Dr. Melissa Patton

Dr. Melissa Patton: Bridging the Gap Between Tech and Academia

Dr. Melissa Patton

Most people in education know the problem but few talk about it. Academia plods along with its research while tech races ahead with the next big thing. Dr. Melissa Patton has spent years with feet planted in both camps, watching the disconnect play out. Once an adjunct at a community college in Des Moines, she climbed to Dean and Chief Academic Officer before jumping into the startup world. Now she’s on a mission to tear down the wall between these two worlds.

Understand the Cultural Divide

Anyone who’s worked in both education and tech knows they run on different clocks. Dr. Melissa saw it firsthand. “Academics move slower. We measure things differently. We understand and synthesize things differently. We’re concerned about student outcomes,” she says, remembering her university days. Then she flips the coin. “But as someone that supports founders, CEOs in a fractional COO firm, I realize they also have a cultural divide and that is about pace, it’s about disruption.”

The gap isn’t just about speed though. It’s about language, priorities, even how they see the world. One side wants peer-reviewed perfection. The other wants to move fast and break things. Dr. Melissa doesn’t sugar-coat it – these differences are real. But here’s where she gets practical. The solution isn’t choosing sides. “I think we can’t talk about understanding the cultural divide without really understanding that cross-functional collaboration and bringing both teams together, product developers and academics,” she insists. “I know that sounds crazy. That is how we bridge that divide.”

Make Research Actionable

Talk to any professor about research and watch their eyes light up. Talk to a startup founder about academic research and watch them check their watch. “In academia, research is king. We can’t live without research,” Dr. Melissa points out. “But we often under-utilize research when we talk about it from the educational technology component.” Her team tackles this head-on. They’re wrestling with a looming problem in STEM education that perfectly illustrates the disconnect. “We already know by the year 2030 in the world of space and STEM, we aren’t going to have enough people to fill the roles that are out there. That’s a huge problem,” she explains.

Most tech companies would jump straight to building a solution. Dr. Melissa pumps the brakes. “Instead of saying, how do we fix this problem and go straight to the solution, we have to work the problem,” she argues. This means digging into data from institutions, stakeholders, and other sources before writing a single line of code. The result? Something neither side could create alone. “It’s brilliant, it’s exciting, it’s refreshing to know that educators, academics, as well as innovators, company owners and founders can do research together.”

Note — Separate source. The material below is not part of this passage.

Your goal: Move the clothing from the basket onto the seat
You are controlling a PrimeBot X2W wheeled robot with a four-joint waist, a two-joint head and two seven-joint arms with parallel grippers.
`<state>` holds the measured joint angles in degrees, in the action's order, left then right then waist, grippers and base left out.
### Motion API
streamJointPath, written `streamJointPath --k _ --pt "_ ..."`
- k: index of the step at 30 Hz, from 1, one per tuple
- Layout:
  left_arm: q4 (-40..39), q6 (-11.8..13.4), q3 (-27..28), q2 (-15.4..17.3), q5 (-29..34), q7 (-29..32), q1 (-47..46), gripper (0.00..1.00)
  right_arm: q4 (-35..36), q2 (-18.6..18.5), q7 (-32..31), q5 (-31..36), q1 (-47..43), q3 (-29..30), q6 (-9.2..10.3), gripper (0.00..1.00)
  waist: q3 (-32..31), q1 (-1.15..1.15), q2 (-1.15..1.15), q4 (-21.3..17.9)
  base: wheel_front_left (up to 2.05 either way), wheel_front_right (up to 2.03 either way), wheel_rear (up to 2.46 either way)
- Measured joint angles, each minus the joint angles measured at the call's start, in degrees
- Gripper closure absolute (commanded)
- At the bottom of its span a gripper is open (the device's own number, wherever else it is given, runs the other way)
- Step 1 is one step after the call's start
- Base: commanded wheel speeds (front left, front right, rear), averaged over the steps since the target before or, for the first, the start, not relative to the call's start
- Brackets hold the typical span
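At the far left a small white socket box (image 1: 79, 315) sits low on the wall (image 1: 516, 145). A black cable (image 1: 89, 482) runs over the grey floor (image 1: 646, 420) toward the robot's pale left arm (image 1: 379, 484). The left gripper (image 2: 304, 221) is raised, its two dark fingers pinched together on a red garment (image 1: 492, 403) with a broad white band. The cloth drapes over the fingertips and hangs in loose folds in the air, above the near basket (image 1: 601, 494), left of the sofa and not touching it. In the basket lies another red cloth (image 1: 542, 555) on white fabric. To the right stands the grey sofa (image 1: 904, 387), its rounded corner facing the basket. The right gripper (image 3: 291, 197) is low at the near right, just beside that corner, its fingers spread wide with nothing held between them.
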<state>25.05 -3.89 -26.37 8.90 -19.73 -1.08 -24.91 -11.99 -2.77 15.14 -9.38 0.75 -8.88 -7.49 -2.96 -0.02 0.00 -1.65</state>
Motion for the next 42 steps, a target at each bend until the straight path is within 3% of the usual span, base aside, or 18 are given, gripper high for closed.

Create Shared Metrics for Success

Ask a Dean and a CEO what success looks like. You’ll get wildly different answers. “In the academic world, we’re looking at dissertation opportunities like teaching excellence and outputs from professors,” Dr. Melissa explains. The tech side? Growth metrics, user numbers, and funding rounds. This disconnect in measurement creates constant friction. Dr. Melissa’s solution cuts through the noise. “What if we were both looking for the same answers? And what if we use KPIs, key performance indicators, as our roadmap to get us from point A to point Z?”

It’s not about forcing academics to think like entrepreneurs or vice versa. It’s about finding common ground in the data that matters to both sides. “Together, academics and innovators will be collecting the same data that we need across the board and use those metrics to inform success,” she says. The stakes couldn’t be higher. With education technology booming but educational outcomes still lagging, something has to give. Dr. Melissa’s closing thought cuts through the complexity: “We need to stop treating academia and innovation as opposing forces. Instead, let’s treat them as partners in progress.” After years watching both sides talk past each other, maybe it’s time we listened.